Miesiąc tam przepracowałam. Nagle odezwała się do nich jakaś psiapsiółka sprzed lat. Bo ona szukała pracy. Pracę u nich otrzymała, ale moim kosztem. Dali mi dwa tygodnie wymówienia. Na dwa tygodnie przed Bożym Narodzeniem. Przez nich odeszłam z dobrze płatnej pracy, w której dalibymi mnóstwo bonusów na Święta, zostałam na lodzie, o wymówieniu dowiedziałam się, jak właśnie miałam jechać kupić prezenty i tego później nie zrobiłam, bo "co, jeśli przez dwa tygodnie nie znajdę pracy i wydam wszystko na prezenty - rachunki trzeba popłacić".  Na Wigilię strasznie mi przykro było, bo miałam mnóstwo fajnych pomysłów na zaczepiste prezenty, a tak wręczyłam każdemu jakiś drobiazg za parę funtów. Normalnie nagroda Złotych Scroodg'ów tysiąclecia im się należy, szczyt chamstwa został osiągnięty.

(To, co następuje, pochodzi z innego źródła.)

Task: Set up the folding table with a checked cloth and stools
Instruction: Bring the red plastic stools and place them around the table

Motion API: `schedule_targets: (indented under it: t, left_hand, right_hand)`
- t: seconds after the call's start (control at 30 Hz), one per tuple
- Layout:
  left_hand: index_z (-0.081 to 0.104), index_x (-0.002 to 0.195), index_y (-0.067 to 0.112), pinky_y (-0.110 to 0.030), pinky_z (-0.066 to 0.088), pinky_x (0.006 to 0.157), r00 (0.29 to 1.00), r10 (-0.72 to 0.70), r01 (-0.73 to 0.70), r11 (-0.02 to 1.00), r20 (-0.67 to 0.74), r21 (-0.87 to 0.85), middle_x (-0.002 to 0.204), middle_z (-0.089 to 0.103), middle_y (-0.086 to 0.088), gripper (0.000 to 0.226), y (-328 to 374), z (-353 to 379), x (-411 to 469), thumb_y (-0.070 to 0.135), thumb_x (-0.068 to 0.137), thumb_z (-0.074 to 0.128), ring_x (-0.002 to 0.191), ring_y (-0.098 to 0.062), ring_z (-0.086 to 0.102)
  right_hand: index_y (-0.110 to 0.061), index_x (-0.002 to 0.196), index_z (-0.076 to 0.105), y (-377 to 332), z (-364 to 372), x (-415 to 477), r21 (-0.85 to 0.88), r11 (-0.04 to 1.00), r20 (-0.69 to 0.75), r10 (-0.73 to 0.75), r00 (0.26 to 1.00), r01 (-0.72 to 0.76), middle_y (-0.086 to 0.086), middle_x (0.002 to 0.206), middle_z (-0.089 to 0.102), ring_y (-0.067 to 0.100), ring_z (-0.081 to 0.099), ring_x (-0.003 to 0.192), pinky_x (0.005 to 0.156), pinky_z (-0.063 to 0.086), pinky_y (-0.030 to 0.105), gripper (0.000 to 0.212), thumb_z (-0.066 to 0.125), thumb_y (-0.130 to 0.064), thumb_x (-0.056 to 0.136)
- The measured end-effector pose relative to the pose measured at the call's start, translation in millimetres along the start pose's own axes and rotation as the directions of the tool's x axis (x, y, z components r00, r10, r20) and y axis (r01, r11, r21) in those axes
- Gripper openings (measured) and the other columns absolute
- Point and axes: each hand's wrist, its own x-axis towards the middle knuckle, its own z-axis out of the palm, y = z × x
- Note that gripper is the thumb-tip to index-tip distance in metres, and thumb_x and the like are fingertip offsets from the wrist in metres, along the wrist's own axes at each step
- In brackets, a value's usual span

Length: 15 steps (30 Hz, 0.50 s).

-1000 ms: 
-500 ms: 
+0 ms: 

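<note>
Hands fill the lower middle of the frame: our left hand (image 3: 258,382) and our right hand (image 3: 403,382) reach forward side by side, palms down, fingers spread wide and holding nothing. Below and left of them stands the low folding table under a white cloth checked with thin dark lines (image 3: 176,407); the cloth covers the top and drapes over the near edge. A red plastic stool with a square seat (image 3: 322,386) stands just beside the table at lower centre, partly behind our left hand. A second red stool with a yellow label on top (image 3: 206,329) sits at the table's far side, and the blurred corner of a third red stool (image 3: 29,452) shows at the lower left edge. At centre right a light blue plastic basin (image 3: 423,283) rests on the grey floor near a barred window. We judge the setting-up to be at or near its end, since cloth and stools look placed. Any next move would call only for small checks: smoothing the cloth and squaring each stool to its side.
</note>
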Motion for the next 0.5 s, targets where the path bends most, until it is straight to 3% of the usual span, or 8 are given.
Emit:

Tak właśnie, kochani Anglicy traktują innych ludzi. Cariotka, tak samo, jak ja byłaś lalką do zabawy, którą się znudzili i wyrzucili.  Parę lat temu opisywałam to zjawisko, jako bycie trzyletnim rozpuszczonym dzieciakiem: "ja chciem człowieka, pójdźmy do sklepu z człowiekami, wykorzystajmy go na maksa, a jak się zepsuje - to do kosza" Kogo obchodzi, że rozwalili ci życie na maksa. Who cares.